Наполеон пожал плечами и пошел себе на Москву. Занял Москву и по этикету тех лет стал ждать парламентеров (возможно, они назывались иначе). Побежденные должны были оказать уважение победителю. Так полагалось. И, может быть, даже устроить бал в его честь. Но ничего похожего. Никаких парламентеров, никаких балов. А Москва горит. Есть нечего. Винные погреба нараспашку. Войско перепилось. Наполеон великодушно предложил царю перемирие, но царь мириться отказался, причем в очень грубой, невежливой
Итак, я выбираю тактику Кутузова. Я сворачиваю свои знамена и отзываю своих солдат. И тем, кто мне звонит, просто нечем поживиться.
– Ты знаешь, что Славка ушел от тебя к какой-то шмаре? – кричит через весь город моя Школьная Подруга.
– Ну неужели ты думаешь, что ты знаешь, а я нет? – удивляюсь я.
– Он меня обманул! – кричит Школьная Подруга и принимается плакать. – Я от него не ожидала! Он был частью моей жизни…
Я молчу. Ее послушать, можно подумать, что бросили ее, а не меня.
– Он что, совсем с ума сошел?
– Почему? – не понимаю я.
– Ну разве можно сравнить ее с тобой?
Сравнить, безусловно, можно. Объективно лучше я. Но ЕМУ лучше ОНА. Потому что она больше может ему дать. И больше у него взять. А я ни дать, ни взять.
– А как ремонт? – спрашиваю я.
– Плотника до сих пор достать не могу! – моментально переключается Школьная Подруга. – Поразительное дело! Никто не хочет работать. Им не нужны деньги. Им нужно только два рубля на портвейн. И все! Представляешь, я три месяца не могу найти человека, чтобы он сделал мне палку во встроенный шкаф.
– А зачем палка? – не поняла я.
– Пальто вешать! Я не могу въехать в квартиру, потому что мне некуда вешать пальто. Когда мы увидимся?
– Когда хочешь.
– Давай в конце недели.
Мы всегда договариваемся, но никогда не встречаемся. Видимо, моя прошлая жизнь, как культурный слой, опустилась под землю, а на земле другая жизнь. И голос моей Школьной Подруги звучит откуда-то из-под земли, может быть, поэтому она так и кричит, чтобы быть услышанной наверху.
– Я в тебя верю! – кричит Школьная Подруга. – Ты сильная!

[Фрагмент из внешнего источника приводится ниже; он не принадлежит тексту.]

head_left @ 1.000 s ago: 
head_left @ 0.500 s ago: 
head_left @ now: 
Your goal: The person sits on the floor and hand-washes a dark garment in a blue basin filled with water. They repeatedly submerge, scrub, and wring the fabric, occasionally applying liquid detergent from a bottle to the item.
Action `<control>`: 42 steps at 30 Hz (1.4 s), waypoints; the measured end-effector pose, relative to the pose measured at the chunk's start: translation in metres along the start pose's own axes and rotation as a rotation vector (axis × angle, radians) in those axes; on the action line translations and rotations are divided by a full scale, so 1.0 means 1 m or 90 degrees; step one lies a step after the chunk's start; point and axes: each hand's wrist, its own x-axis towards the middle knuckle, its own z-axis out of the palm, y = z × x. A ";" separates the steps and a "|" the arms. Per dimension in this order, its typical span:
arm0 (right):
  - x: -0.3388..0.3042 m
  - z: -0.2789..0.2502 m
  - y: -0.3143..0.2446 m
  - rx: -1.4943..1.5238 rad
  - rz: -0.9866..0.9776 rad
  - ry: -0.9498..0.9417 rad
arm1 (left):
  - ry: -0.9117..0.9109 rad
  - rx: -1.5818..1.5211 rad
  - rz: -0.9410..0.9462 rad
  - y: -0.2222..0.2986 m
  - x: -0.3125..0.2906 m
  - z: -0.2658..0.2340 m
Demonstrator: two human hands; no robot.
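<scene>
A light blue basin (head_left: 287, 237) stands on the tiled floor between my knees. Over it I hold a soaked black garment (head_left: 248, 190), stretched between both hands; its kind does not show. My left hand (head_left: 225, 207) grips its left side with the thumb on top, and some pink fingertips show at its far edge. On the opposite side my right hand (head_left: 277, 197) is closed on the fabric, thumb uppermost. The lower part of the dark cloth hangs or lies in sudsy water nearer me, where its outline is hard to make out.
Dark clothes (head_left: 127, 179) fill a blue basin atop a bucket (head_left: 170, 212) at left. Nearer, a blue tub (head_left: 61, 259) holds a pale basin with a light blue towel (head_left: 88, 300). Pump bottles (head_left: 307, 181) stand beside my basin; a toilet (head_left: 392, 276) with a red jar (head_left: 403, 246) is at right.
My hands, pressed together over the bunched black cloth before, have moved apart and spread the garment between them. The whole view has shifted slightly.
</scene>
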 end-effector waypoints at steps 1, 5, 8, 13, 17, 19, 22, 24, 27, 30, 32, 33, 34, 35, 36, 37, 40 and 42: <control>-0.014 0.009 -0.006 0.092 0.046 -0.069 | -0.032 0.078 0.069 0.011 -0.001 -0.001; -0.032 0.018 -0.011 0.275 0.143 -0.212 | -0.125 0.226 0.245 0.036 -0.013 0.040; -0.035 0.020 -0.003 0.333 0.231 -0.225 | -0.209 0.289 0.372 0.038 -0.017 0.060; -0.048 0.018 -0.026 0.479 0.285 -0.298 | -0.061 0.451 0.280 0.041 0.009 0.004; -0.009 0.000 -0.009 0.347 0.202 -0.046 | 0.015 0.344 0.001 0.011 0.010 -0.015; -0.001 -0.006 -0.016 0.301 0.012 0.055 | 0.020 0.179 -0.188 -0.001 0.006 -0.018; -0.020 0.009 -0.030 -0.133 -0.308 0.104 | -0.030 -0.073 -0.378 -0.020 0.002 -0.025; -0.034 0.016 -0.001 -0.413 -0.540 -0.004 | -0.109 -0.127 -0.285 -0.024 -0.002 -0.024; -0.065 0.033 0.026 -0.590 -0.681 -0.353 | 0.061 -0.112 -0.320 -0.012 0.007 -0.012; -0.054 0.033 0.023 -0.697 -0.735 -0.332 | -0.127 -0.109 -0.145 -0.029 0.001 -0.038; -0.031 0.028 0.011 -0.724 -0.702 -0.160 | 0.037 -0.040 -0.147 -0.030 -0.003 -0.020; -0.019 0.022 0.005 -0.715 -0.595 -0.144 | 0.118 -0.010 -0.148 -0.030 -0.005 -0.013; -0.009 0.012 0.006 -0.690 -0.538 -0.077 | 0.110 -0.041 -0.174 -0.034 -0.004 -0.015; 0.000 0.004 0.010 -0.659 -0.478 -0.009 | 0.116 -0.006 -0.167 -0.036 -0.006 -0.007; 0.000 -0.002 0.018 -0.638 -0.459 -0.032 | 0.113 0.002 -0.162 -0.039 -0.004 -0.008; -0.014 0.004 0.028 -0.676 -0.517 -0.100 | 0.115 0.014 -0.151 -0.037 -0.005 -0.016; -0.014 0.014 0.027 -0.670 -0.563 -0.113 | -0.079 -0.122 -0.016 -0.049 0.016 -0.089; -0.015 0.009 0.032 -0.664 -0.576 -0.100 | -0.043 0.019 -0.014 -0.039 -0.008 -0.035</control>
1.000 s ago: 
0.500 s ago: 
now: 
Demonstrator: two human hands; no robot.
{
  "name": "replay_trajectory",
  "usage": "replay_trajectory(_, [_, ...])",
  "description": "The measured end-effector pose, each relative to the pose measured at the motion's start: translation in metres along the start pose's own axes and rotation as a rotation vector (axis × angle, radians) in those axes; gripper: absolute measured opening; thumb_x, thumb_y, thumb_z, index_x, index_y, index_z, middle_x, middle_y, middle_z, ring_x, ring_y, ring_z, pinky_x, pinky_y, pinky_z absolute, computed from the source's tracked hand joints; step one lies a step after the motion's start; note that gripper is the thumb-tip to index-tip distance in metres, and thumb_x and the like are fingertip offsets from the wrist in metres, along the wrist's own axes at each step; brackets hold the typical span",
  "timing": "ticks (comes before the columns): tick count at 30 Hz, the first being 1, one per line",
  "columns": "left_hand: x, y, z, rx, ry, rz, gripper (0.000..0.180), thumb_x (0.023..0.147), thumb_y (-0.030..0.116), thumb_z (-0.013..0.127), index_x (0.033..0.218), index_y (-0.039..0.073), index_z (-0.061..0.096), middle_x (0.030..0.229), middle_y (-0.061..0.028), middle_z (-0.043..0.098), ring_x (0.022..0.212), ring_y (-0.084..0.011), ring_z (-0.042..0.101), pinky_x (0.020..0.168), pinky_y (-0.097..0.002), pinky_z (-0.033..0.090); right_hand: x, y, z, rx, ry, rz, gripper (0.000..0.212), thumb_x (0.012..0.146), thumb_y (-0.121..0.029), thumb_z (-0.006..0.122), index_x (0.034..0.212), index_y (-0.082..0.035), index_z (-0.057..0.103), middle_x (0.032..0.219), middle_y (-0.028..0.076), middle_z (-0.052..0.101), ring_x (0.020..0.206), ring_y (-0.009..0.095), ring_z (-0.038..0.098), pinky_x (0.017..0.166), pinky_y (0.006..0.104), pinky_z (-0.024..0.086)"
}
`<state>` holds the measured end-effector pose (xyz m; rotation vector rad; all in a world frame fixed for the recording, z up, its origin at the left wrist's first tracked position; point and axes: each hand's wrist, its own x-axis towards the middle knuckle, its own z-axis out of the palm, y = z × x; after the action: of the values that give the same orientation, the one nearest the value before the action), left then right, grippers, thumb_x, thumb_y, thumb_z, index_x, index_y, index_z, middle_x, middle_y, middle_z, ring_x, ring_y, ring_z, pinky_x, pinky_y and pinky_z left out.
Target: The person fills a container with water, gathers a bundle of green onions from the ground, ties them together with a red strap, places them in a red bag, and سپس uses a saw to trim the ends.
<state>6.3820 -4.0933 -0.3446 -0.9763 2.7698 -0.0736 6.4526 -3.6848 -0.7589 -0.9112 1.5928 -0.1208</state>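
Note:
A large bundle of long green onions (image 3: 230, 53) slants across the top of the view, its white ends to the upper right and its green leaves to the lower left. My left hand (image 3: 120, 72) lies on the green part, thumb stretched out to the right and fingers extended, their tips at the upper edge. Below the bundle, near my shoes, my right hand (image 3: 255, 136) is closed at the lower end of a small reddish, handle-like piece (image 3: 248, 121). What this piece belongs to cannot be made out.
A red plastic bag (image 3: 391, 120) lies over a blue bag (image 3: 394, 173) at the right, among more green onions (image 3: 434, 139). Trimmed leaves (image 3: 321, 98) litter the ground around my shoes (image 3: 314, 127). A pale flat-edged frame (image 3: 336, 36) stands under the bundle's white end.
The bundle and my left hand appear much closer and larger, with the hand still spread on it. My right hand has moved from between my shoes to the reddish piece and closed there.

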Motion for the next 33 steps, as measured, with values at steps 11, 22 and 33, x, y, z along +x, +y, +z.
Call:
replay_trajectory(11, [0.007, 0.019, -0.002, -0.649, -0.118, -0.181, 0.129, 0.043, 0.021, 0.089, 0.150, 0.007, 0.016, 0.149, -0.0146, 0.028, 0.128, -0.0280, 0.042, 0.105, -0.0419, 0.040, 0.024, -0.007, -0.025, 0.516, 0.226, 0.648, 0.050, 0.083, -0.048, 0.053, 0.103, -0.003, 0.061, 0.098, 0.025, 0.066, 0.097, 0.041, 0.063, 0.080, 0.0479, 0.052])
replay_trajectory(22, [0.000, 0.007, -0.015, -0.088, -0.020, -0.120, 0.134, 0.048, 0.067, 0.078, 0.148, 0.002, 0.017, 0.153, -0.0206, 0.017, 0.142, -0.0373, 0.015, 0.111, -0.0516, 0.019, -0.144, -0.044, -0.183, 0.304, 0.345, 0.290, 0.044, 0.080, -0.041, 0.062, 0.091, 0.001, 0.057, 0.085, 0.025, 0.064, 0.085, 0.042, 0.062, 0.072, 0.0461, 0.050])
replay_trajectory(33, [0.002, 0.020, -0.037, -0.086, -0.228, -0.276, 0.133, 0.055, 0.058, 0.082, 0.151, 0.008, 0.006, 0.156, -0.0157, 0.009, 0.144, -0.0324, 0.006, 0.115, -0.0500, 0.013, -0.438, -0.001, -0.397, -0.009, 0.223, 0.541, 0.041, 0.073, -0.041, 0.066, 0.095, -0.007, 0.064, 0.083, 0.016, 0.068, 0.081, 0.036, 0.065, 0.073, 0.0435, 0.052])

Правильно. Я сильная. На мне можно воду возить.
Я кладу трубку. Из-под руки тут же выплескивается следующий звонок. Это врач. Не мой врач, а просто врач. Мы каждый год вместе отдыхаем семьями у моря и дружим взахлеб все двадцать шесть дней отпуска. В Москве мы не общаемся. Это как сезонная обувь. В одно время года носишь, не снимая, а в другое время закидываешь на антресоли. Когда мы через год встречаемся снова, то кажется, будто не расставались. Чувства свежи и прочны.
– Возненавидь! – рекомендует он. Значит, знает.
– Зачем?
– Энергия ненависти. Очень помогает.
– Выпиши рецепт, – прошу я.
– На что? – не понимает врач.
– На ненависть, на что же еще…
Он раздумывает, потом предлагает:
– А хочешь, пообедаем вместе?
Я ничего не ела с утра, а если быть точной, я не ем третьи сутки.
– Не могу, – отказалась я. – Не глотается.
– Может быть, тебе лечь в стационар? – раздумчиво предположил врач.
– В какой стационар? В дурдом? – догадалась я.
– Там тебя растормозят. А лучше всего – поменяй обстановку. Поезжай куда-нибудь.